Some Goals For Writing
Often the complexity of the student’s writing does not keep pace with the complexity of the reading levels. The following targets are only suggestions for each reading level. Students will vary in ability. Some skills will lag behind others. Some skills might be well known, or partly known before the suggested level. Reading Recovery students usually (but not always) find writing to be harder than reading. Learning to write words independently can be a challenge. Hearing sounds within words (and then choosing the possible letters to represent those sounds) may be a particular challenge that will develop over time.
I can read back my own writing (with support).
I can hear and write the 1st consonant sound in each word, e.g. cat. (A consonant is a letter that is not a vowel- a e i o u.)
I can hear and write some long vowel sounds in words (with prompting), e.g. boat, apron, icecream.
I can remember how to write about 10 words, e.g. the, my, to, go, on, can, is, me, am, mum.
I am learning how to write each letter correctly.
I am learning to leave spaces between each word.
I can read back my own writing (with prompting).
I can hear and write some easy to hear consonants within words, e.g. up, like, sunhat.
I can hear and write long vowel sounds (with prompting), boat, apron, like, unit, even.
I can hear and write the short ‘a’ and short ‘o’ in words (with prompting), e.g. pat, dog.
I can write about 15-20 words.
I am learning to put a full stop at the end of each sentence.
I mostly leave spaces between words.
Levels 3 and 4
I can read back my own writing so far to think about what comes next.
I say each word slowly as I write it.
I can write about 30 words.
I can write words like cat, dog, man, sun.
I remember to put spaces between words.
I remember to put a full stop at the end of a sentence.
I begin sentences with a capital letter (with prompting).
Levels 5 and 6
I can reread my writing to check it makes sense.
I say some unknown words slowly so that I can hear the parts, e.g. r-an, h-it.
I can hear and write short vowels with little prompting, e.g. bin, hot, have, egg, but.
I can hear and write sh, th and ch in words.
I know not to write capital letters within words, e.g. From, taBle.
I can add endings to known words, e.g. looked, going, plays.
I can write 30-40 words.
I always remember to put spaces between words.
I always remember to use full stops without prompting.
Levels 7 and 8
I can write 2 or 3 sentences about a story.
I can write 40-50 words.
I can hear and write some initial blends, e.g. stop, tree.
I can hear and write ing, s, ed, er endings, e.g. likes, looking, played, faster.
I can hear and write known parts in words, e.g. fat, today, yesterday.
I know when I need to put a full stop.
I know that names begin with a capital letter.
Level 9 and 10
I can write a beginning, a middle, and an end. (3 sentences)

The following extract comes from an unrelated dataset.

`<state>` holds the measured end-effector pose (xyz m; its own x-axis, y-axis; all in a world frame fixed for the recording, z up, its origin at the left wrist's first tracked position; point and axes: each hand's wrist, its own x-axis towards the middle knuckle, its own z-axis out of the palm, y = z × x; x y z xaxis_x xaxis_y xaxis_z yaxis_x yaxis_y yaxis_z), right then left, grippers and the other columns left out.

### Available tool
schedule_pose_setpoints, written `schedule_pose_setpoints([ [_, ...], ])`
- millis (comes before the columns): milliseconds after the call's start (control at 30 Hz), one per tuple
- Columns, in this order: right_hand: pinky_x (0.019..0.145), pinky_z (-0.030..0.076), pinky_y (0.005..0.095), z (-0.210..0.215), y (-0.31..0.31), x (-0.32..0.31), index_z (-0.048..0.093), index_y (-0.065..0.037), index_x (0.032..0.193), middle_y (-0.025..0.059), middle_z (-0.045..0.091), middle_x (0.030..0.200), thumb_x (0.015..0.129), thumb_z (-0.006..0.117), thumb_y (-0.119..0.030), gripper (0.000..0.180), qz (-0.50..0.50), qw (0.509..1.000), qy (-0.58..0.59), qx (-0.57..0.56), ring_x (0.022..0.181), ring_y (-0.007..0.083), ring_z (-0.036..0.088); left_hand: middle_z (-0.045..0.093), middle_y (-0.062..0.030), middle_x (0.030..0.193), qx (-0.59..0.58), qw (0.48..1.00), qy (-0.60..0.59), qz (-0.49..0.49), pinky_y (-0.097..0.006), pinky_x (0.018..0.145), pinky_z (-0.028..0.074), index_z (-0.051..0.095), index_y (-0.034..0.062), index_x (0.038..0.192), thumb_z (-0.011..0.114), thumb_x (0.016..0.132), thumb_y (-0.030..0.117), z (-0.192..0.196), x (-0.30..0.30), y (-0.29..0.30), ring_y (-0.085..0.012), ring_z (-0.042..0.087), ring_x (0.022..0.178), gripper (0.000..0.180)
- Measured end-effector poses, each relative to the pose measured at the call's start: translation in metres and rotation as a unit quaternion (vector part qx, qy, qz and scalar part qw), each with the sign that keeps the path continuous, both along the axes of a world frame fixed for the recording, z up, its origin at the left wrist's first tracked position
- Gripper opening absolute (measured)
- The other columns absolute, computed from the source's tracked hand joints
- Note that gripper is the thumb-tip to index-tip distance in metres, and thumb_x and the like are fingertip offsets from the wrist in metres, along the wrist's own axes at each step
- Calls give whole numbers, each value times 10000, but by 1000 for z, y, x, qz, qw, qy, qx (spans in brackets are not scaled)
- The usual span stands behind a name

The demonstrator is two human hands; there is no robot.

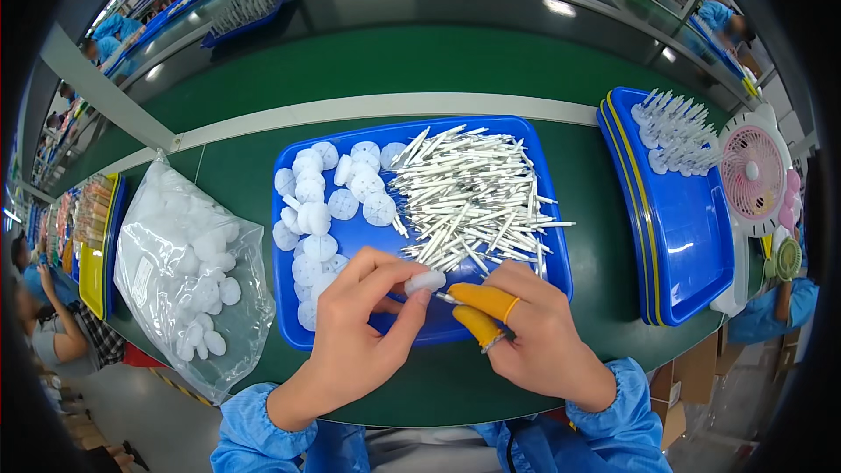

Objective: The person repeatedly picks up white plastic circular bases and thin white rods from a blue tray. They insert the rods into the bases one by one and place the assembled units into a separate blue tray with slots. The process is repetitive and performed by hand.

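In my left hand (361, 328) a white round disc (426, 281) is pinched between thumb and fingers. My right hand (547, 328), with yellow finger covers on two fingers, grips a thin rod (447, 298) with a metallic end against the disc; most of the rod is hidden by the fingers. Both hands are above the near edge of a blue tray (280, 298). Inside the tray, many loose white discs (343, 204) lie on the left, and a heap of slim white rods with metal parts (473, 197) fills the right.
A clear plastic bag (144, 254) of white discs lies at left. Stacked blue and yellow trays (692, 254) stand at right, the top one holding upright rods on discs (679, 136). Beside them is a pink fan (752, 171). A white rail (368, 107) crosses behind the tray.
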<state>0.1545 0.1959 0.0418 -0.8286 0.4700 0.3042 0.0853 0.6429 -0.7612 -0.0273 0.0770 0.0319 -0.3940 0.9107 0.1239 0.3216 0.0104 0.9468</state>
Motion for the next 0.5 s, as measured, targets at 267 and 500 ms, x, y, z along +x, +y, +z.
schedule_pose_setpoints([
  [267, 747, 471, 453, -3, 2, 0, 716, 106, 982, 167, 598, 905, 639, 736, 73, 346, 0, 999, -36, 12, 852, 356, 589, 670, -116, 949, -26, 998, 59, 23, -328, 729, 671, 694, -22, 1052, 780, 896, -33, 1, 7, -1, -209, 733, 832, 179],
  [500, 729, 488, 446, -6, -11, -4, 712, 111, 963, 163, 590, 895, 628, 736, 65, 339, -13, 1000, -5, 9, 836, 347, 590, 655, -124, 913, 22, 989, 143, 13, -336, 676, 635, 686, -14, 1041, 784, 853, -35, -2, 9, -1, -244, 732, 774, 214],
])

I can use my known words to help me to write unknown words, e.g. if I can write like, I can write bike.
I can write beginning and final blends in 1 syllable words, e.g. spot, last.
I am beginning to use talking marks, e.g. “Help me” shouted the lion.
Levels 11 to 14
I can write longer, more interesting stories with a beginning, a middle and an end.
I am beginning to add er, ly to known words, e.g. player, slowly.
I can use talking marks.
I know that some words end with an e, e.g. like, same.
I am writing more words by thinking about letters that go together, e.g. stay, small, farmer, keep, soon, for.
Levels 15 and 16
I can write 3 to 5 sentences in order of what happened.
I know that some words need an e on the end to look right, e.g. bike, came.
I am beginning to drop the e when I add ing, e.g. ride / riding.
I am using more known words to help me to write other words, e.g. look, shook, swim, swing.
I am using some vowel patterns, e.g. ew, ow, oa, ight, oy (with support).
I know that words may rhyme but may not look the same, e.g. bite, right.
Level 18 and above
I can write stories with several events including a beginning, a middle and an end.
I can write about characters (a wolf, pigs), a setting (forest), a problem (wolf wants to eat pigs), events (left home, house blown down, ran to next house) and an end (wolf tricked).
I can write many words by myself.
I listen to the parts of words and think about how they might look.
I try writing new and different words using what I have been learning.